Everybody Loves BitTorrent

The traditional method of distributing large files is to put them on a central server. Each client then downloads the file directly from the server. It's a gratifyingly simple approach, but it doesn't scale. For every download, the server consumes bandwidth equal to the size of the file. You probably don't have enough bandwidth to serve a large file to a large audience, and even if you did, your bandwidth bill would go through the roof. The larger the file, the larger the audience, the worse your bandwidth problem gets. It's a popularity tax.


This is a companion discussion topic for the original blog entry at: http://www.codinghorror.com/blog/2007/02/everybody-loves-bittorrent.html

Have you tried enabling encryption in your BitTorrent client? It’s a scorched earth solution, but many clients support encryption now.

Encryption doesn’t matter. My ISP monitors the aggregate upload volume. Thay don’t care what I am trying to do. If I upload too much, they throttle ALL upload bandwidth.

Even normal web browsing is sometimes affected by the throttle (it’s pretty slow).

Maybe their VOIP port might not be throttled. Maybe if I signed up for their VOIP service they might have to lift the throttle. They have not notified me of the throttle, maybe if I call customer support and pretend I don’t know what is going on, I could convince them to lift the throttle. (“Oh yeah, I have a wireless router for my laptop. No, I did not turn on WEP. Gee, why would I need to do that?”)
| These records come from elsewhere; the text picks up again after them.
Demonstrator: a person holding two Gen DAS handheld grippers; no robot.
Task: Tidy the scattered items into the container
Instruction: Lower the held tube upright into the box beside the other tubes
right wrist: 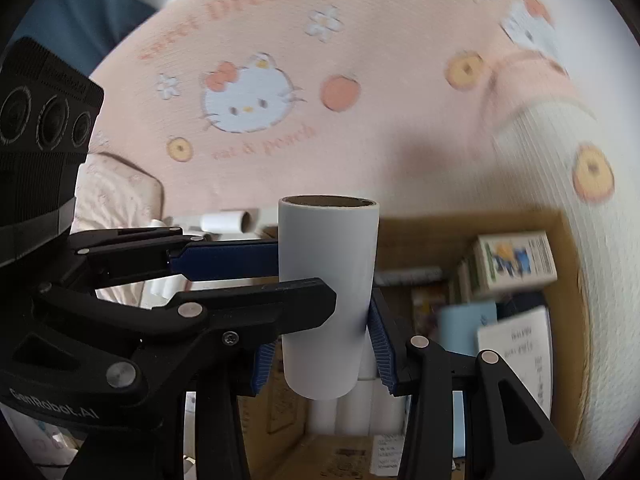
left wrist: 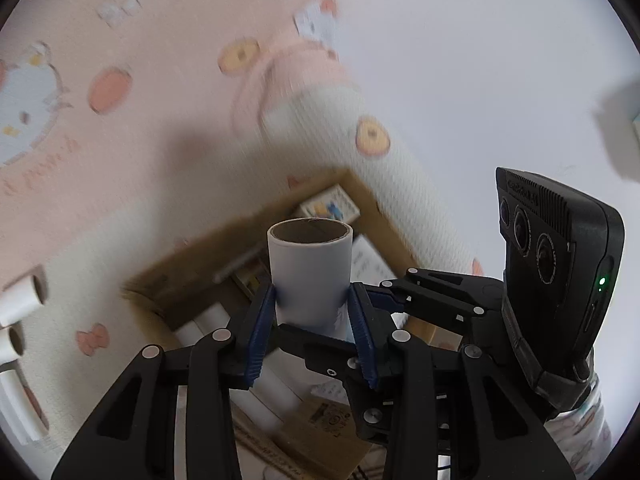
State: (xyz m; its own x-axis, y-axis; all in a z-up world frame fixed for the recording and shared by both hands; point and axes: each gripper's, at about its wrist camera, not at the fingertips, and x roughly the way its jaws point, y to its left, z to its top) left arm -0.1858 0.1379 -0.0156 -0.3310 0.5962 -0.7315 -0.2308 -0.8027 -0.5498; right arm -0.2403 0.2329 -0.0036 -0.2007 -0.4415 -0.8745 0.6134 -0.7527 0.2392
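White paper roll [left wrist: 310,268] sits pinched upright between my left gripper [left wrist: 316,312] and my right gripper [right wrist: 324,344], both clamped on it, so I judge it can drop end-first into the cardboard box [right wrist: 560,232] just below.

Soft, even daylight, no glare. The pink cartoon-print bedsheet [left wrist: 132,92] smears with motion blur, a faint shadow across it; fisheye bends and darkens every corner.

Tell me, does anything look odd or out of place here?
Yes: both the left gripper and the right gripper clamp one white roll above the cardboard box; two grippers for one roll looks odd.
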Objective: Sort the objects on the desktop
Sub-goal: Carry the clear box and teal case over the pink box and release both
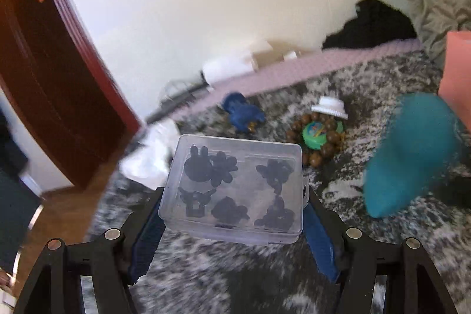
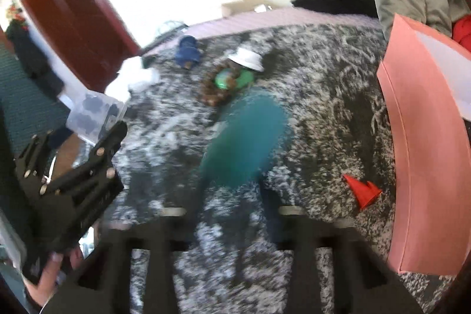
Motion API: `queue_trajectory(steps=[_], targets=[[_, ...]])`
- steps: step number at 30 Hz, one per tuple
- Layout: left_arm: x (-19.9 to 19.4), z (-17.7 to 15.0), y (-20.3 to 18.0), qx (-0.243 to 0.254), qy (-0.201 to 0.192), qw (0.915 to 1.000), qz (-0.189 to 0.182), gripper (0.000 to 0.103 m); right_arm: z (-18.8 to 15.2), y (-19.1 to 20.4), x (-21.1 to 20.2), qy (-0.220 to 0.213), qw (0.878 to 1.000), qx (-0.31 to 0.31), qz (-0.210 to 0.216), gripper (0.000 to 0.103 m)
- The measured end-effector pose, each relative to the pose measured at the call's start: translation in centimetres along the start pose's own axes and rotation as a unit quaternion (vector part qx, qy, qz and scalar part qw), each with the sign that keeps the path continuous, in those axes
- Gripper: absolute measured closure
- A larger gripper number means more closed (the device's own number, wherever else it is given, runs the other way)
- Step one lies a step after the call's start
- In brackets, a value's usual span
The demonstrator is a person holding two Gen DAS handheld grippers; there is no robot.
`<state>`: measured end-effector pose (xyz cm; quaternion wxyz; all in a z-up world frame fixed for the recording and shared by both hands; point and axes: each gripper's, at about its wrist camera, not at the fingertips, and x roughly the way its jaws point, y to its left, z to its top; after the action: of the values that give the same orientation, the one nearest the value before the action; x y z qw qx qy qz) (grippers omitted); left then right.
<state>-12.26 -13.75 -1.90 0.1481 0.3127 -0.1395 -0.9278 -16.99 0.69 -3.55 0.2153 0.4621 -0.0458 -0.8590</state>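
My left gripper [image 1: 232, 196] is shut on a clear plastic box [image 1: 235, 187] with several dark shaped pieces inside; its blue pads [image 1: 147, 243] press on both sides. The box hangs above the grey-and-white shaggy rug [image 1: 353, 96]. In the right wrist view the same box [image 2: 94, 111] and left gripper [image 2: 112, 134] are at the left, with a hand [image 2: 50, 275] behind them. My right gripper [image 2: 232, 184] is blurred and is shut on a teal soft object [image 2: 247, 134] that hides its tips. The teal object [image 1: 412, 152] also appears on the right in the left wrist view.
On the rug lie a wooden bead bracelet [image 1: 312, 158] around a green round thing [image 1: 315, 133], a white cap [image 1: 329, 106], a blue toy [image 1: 243, 112] and a red cone-like piece [image 2: 363, 190]. A pink box [image 2: 426, 152] stands at the right. A dark red door [image 1: 53, 72] is at the left.
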Motion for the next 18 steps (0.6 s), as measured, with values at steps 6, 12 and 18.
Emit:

Bob Cringely has posted several articles claiming that P2P should actually be the bandwidth savior instead of the bandwidth demon that ISPs make it out to be ( http://www.pbs.org/cringely/ ). But unfortunately the ISPs have not learned that yet. His latest article hints that maybe Apple will shove it down their throats.
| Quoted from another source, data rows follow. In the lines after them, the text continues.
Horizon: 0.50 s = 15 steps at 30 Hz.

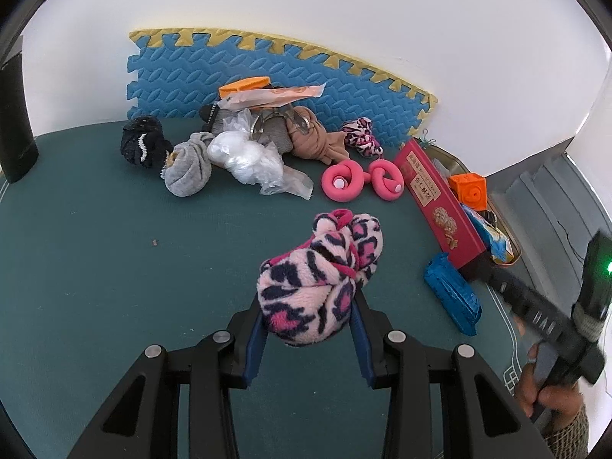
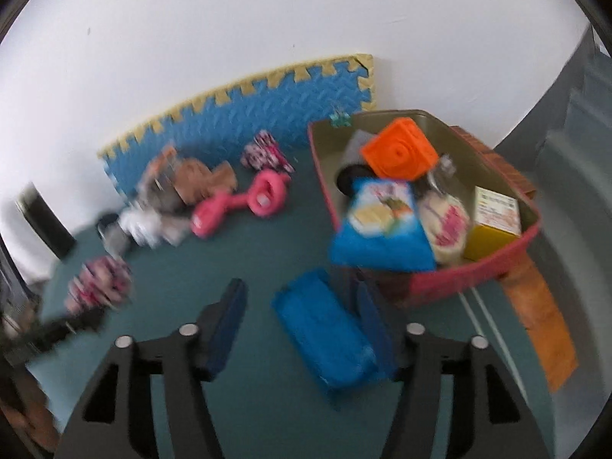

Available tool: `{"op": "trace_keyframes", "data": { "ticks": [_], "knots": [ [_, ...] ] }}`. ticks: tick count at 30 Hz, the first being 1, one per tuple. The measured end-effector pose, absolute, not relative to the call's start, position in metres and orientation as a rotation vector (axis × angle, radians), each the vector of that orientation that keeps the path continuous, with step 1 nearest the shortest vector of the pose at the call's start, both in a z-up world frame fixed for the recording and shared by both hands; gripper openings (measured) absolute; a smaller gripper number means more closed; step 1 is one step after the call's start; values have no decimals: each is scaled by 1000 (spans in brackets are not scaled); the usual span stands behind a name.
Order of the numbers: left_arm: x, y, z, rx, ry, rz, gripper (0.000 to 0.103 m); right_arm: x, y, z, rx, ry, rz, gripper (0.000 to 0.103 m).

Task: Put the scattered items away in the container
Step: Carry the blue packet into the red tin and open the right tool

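Observation:
My left gripper is shut on a fuzzy pink leopard-print sock ball, held above the green table. To the right stands the red container, whose red wall encloses an orange cube, a blue snack packet and a yellow box. My right gripper is open just in front of it. A blue plastic piece lies on the table between its fingers, close to the right one and apart from the left one. The right wrist view is blurred.
Scattered at the back are pink foam twists, a second leopard sock, brown cloth, a plastic bag, a grey sock and a black sock. A blue foam mat leans on the wall.

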<state>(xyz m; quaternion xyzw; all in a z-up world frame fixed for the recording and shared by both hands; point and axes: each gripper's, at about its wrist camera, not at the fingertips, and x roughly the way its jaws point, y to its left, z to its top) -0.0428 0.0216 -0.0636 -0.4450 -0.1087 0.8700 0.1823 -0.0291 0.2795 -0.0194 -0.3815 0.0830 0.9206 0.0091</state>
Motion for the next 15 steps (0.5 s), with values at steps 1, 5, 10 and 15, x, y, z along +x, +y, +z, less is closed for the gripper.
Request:
{"op": "trace_keyframes", "data": {
  "ticks": [1, 5, 10, 15],
  "knots": [
    [-43, 22, -64, -1257, -308, 2455, 41, -26, 281, -24, -1212, 232, 2872, 66],
    [-42, 26, -65, -1264, -298, 2445, 41, -28, 288, -43, -1294, 159, 2847, 66],
    [-39, 34, -63, -1257, -271, 2442, 41, -37, 285, -66, -1400, 120, 2813, 65],
    [-39, 35, -65, -1270, -269, 2445, 41, -33, 270, -69, -1380, -5, 2829, 51]
  ]
}}
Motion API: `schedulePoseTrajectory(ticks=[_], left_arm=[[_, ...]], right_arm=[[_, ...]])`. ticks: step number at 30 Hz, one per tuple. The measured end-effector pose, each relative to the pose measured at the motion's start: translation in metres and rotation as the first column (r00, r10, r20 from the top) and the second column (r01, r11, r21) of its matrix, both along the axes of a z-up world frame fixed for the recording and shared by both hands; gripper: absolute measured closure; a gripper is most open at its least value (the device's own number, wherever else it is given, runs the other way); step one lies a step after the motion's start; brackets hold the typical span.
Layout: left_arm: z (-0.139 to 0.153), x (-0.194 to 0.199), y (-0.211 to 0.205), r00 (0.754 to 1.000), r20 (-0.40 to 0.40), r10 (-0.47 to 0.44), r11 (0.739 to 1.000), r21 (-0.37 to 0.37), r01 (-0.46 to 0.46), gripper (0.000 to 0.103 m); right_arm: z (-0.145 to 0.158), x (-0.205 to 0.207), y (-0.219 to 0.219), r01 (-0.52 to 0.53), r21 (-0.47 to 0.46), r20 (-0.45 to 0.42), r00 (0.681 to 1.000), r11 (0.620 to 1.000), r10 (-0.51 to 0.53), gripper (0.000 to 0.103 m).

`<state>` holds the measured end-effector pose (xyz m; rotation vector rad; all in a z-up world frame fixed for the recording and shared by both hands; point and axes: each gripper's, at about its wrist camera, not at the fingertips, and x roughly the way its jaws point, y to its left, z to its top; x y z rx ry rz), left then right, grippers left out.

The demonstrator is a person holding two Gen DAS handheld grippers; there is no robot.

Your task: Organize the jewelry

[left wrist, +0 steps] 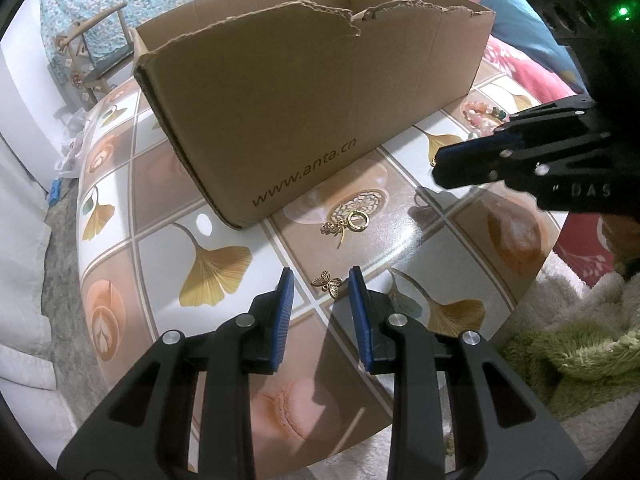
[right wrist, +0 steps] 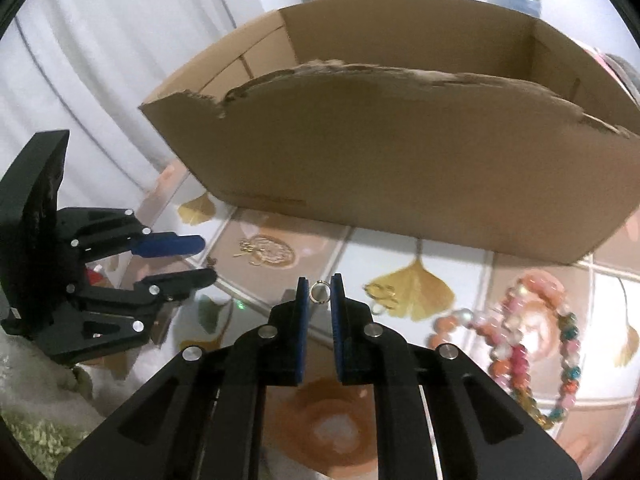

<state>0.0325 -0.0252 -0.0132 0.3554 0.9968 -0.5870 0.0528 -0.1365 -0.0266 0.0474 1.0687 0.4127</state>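
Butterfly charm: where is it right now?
Left wrist view: the butterfly charm lies on the table, between the left gripper's open fingertips, nearer than the box.

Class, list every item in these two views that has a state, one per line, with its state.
Cardboard box: open-topped, upright, rim torn.
Left tool: open, holding nothing, butterfly charm on the table beyond its tips.
Right tool: small ring between its tips; contact unclear.
Beaded bracelets: heaped on the table.
Gold clasp charm: lying flat.
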Motion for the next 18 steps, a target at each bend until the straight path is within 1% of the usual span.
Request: schedulePoseTrajectory(ticks=[1,2,5,6,9,10,15,17,18], left_arm=[[0.000,0.000,0.000,1.000,0.001,0.001,1.000,0.000,-0.001,0.076],[0.000,0.000,0.000,1.000,0.001,0.002,1.000,0.000,-0.002,0.076],[0.000,0.000,0.001,1.000,0.000,0.004,1.000,-0.004,-0.004,0.076],[0.000,0.000,0.001,1.000,0.001,0.003,1.000,-0.005,-0.003,0.076],[0.000,0.000,0.001,1.000,0.002,0.001,1.000,-0.003,-0.001,0.076],[0.000,0.000,0.001,1.000,0.002,0.002,1.000,-0.003,-0.002,0.076],[0.000,0.000,0.001,1.000,0.003,0.002,1.000,-0.003,-0.002,0.076],[0.000,0.000,0.001,1.000,0.002,0.002,1.000,-0.003,-0.002,0.076],[0.000,0.000,0.001,1.000,0.003,0.002,1.000,-0.003,-0.002,0.076]], right_arm=[[0.000,0.000,0.000,0.005,0.003,0.000,1.000,1.000,-0.005,0.074],[0.001,0.000,-0.002,0.015,0.006,0.004,1.000,1.000,-0.015,0.068],[0.003,-0.001,-0.016,0.066,-0.010,0.012,0.998,0.998,-0.066,0.068],[0.001,0.000,-0.019,0.085,-0.037,0.012,0.996,0.996,-0.085,0.068],[-0.007,0.003,-0.016,0.088,-0.104,0.008,0.996,0.991,-0.088,0.068],[-0.009,0.003,-0.014,0.076,-0.117,0.009,0.997,0.990,-0.076,0.068],[-0.012,0.003,0.004,0.034,-0.192,0.040,0.999,0.981,-0.027,0.077],[-0.013,0.003,0.009,0.020,-0.175,0.030,0.999,0.984,-0.015,0.089],[-0.013,0.003,0.011,0.017,-0.173,0.027,1.000,0.985,-0.012,0.090]])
I don’t understand why companies don’t simply provide a .torrent link, and then put a massive-bandwidth seeder to start it off. Ensure that the seeder’s always up, and then it works like a centralized link but with all the benefits of reduced bandwidth. Has all the benefits of both approaches. Why isn’t this being done?

Malderi – I’d imagine because many many many companies are very stupid, still, when it comes to the internet. Too many companies simply do not understand the underlying architecture to make informed decisions like that. Some, however, do exactly what you’re suggesting. Not enough, though. Not nearly enough.
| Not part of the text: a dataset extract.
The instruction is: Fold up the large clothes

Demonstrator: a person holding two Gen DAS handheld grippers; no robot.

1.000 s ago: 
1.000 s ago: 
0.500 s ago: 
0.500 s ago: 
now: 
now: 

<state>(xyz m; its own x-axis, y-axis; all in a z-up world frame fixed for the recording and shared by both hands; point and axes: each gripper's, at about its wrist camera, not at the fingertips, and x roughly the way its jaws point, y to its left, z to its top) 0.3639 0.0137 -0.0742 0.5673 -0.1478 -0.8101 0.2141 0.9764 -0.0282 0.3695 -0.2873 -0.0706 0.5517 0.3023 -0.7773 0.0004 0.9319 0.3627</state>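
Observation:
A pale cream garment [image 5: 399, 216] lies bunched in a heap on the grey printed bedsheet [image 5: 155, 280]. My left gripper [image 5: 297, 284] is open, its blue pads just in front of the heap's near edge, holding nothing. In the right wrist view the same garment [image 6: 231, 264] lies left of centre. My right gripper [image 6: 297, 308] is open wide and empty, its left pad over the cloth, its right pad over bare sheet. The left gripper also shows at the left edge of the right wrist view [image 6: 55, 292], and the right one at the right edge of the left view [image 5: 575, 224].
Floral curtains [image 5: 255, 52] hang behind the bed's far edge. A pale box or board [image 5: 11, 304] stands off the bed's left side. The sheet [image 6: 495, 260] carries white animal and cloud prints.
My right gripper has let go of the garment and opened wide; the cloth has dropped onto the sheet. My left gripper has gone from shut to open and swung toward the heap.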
If I remember correctly BT clients watch the upload rates of other peers and allow them more bandwidth so you are rewarded for uploading by having more download. This only really matters in a famine situation, when you have a feast situation and theres plenty to go around then everyone gets as much as they want.

Also even if the last seed disconnects from the swarm as long all the pieces are available somewhere the torrent will live on. The rarest pieces are prioritised by the clients so that there is the least chance that the torrent will die out.

Another part of how it all works that I like to visualise in my head is when a bad peer joins the swarm and starts dishing out bad data. The other peers see this bad peer and cut it off, effectively self healing the swarm!

It truly is a work of art and makes me glad I’m a developer and can understand the beauty of it.

“Is there any mechanism to ensure the integrity (i.e., non-modified nature) of the downloads/uploads?” - David A. Lessnau

Yes, there’s several layers to this:

  1. The .torrent file itself contains an overall integrity check (SHA-1 or MD5 sum, I think) for each file in the torrent.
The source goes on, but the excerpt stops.